Bare module name permissions are determined based on the entity's default values. Changeset permissions are determined based on an entity with all the proposed changes applied.

Policies are enforced at a controller level. Controllers can import Policy.Helpers to get the :ensure_authorization plug and the authorize!/2 function.

authorize!/2 takes the conn and a model or list of models, throws a Policy.Exception if the model (or any one of the list) is not authorized, and returns a conn that is marked as authorized.

The :ensure_authorization plug will throw a Policy.Exception if a Controller tries to send without running authorize!/2.

Policy.Exception is registered with Plug to return a 403 Unauthorized.

An example controller looks like this:

defmodule MyApp.PostController do
  use MyApp.Web, :controller
  import Policy.Helpers

  alias MyApp.Post

  plug :ensure_authorization

  def index(conn, _params) do
    posts = Post
    |> Policy.scope(conn.assigns[:current_user])
    |> Repo.all

    conn = conn
    |> authorize!(posts)
    |> render("index.html", posts: posts)
  end

  def new(conn, _params) do
    changeset = Post.changeset(%Post{})

    conn
    |> authorize!(changeset)
    |> render("new.html", changeset: changeset)
  end

  def create(conn, %{"post" => post_params}) do
    changeset = Post.changeset(%Post{}, post_params)

    conn = authorize!(conn, changeset)

    case Repo.insert(changeset) do
      {:ok, _post} ->
        conn
        |> put_flash(:info, "post created successfully.")
        |> redirect(to: post_path(conn, :index))
      {:error, changeset} ->
        render(conn, "new.html", changeset: changeset)
    end
  end

  def show(conn, %{"id" => id}) do
    post = Repo.get!(Post, id)

    conn
    |> authorize!(post)
    |> render("show.html", post: post)
  end

  def edit(conn, %{"id" => id}) do
    post = Repo.get!(Post, id)
    changeset = Post.changeset(post)

    conn
    |> authorize!(changeset)
    |> render("edit.html", post: post, changeset: changeset)
  end

  def update(conn, %{"id" => id, "post" => post_params}) do
    post = Repo.get!(Post, id)
    changeset = Post.changeset(post, post_params)

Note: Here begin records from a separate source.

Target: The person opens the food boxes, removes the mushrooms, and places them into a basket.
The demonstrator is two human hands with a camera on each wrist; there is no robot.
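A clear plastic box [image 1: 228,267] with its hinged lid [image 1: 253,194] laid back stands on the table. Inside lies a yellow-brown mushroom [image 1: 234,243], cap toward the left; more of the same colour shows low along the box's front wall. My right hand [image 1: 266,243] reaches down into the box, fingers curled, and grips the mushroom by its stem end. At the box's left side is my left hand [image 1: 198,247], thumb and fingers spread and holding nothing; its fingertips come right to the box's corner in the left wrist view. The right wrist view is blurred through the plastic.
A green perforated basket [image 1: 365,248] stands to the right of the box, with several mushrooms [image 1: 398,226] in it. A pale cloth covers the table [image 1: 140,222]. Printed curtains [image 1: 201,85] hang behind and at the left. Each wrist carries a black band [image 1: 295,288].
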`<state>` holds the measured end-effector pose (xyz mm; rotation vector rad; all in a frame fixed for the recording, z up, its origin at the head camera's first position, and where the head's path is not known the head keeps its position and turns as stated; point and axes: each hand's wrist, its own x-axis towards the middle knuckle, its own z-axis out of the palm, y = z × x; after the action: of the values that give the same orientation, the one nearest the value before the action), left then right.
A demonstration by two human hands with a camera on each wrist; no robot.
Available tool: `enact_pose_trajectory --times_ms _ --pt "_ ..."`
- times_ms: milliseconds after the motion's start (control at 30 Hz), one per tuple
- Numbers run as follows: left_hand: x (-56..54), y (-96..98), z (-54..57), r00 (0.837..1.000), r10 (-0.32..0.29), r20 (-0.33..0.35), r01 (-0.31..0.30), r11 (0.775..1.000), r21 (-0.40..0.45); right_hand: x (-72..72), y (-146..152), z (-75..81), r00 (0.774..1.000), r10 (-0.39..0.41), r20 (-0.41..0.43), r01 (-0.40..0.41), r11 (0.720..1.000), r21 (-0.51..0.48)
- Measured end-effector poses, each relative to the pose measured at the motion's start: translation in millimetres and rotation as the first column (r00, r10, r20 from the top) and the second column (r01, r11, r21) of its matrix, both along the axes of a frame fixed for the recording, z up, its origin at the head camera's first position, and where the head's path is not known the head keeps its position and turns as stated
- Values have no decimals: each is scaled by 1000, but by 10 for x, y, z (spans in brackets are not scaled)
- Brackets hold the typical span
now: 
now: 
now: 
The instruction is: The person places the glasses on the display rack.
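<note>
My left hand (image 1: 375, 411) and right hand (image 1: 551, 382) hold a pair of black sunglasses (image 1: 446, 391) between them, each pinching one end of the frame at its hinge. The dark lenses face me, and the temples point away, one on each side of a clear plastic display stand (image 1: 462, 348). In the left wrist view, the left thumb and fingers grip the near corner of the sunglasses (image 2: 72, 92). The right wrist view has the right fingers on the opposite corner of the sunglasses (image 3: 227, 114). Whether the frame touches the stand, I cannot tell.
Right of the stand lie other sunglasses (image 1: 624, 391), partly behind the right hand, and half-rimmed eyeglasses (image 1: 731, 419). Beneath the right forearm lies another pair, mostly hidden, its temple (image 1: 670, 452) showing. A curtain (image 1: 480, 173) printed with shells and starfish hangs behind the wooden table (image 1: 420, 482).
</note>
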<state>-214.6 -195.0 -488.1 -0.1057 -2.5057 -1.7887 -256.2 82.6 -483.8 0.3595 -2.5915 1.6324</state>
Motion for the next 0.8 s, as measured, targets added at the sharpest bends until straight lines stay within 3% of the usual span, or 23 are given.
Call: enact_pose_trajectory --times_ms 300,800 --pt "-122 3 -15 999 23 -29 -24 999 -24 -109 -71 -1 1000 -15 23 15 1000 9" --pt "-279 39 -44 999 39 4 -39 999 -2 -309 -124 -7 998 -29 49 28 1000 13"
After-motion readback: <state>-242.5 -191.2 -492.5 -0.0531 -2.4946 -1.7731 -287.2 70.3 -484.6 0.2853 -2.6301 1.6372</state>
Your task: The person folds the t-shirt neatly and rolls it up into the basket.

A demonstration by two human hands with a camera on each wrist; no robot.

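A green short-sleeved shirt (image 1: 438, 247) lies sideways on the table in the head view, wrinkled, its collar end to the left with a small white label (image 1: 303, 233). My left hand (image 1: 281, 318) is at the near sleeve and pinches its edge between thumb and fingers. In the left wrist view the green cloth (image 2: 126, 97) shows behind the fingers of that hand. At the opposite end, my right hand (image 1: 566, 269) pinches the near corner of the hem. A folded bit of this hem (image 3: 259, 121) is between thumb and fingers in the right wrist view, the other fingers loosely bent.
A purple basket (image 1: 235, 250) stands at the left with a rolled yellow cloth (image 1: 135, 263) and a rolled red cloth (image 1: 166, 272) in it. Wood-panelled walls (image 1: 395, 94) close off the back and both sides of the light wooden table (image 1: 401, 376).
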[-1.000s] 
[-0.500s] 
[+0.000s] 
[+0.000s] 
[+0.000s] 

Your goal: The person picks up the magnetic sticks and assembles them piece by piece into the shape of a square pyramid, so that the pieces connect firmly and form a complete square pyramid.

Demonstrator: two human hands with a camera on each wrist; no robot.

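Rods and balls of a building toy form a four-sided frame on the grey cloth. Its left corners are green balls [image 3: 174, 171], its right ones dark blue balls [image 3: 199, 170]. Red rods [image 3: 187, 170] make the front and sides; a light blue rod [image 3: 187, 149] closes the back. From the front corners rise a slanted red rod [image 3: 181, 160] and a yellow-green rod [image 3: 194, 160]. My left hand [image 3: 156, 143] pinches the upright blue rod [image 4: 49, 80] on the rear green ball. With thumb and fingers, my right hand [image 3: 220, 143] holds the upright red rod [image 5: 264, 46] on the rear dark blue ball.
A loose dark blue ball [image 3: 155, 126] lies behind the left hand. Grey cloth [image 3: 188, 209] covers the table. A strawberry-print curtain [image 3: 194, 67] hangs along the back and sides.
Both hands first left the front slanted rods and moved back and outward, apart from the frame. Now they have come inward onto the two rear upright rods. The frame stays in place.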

    conn = authorize!(conn, changeset)

    case Repo.update(changeset) do
      {:ok, post} ->
        conn
        |> put_flash(:info, "post updated successfully.")
        |> redirect(to: post_path(conn, :show, post))
      {:error, changeset} ->
        render(conn, "edit.html", post: post, changeset: changeset)
    end
  end

  def delete(conn, %{"id" => id}) do
    post = Repo.get!(Post, id)

    conn = authorize!(conn, post)

    # Here we use delete! (with a bang) because we expect
    # it to always work (and if it does not, it will raise).
    Repo.delete!(post)

    conn
    |> put_flash(:info, "post deleted successfully.")
    |> redirect(to: post_path(conn, :index))
  end
end

authorize!/2 assumes that the current user is in conn.assigns[:current_user] and that the controller action is set by Phoenix. It maps the seven RESTful actions to :create, :read, :update, and :delete, and passes all other actions through as-is.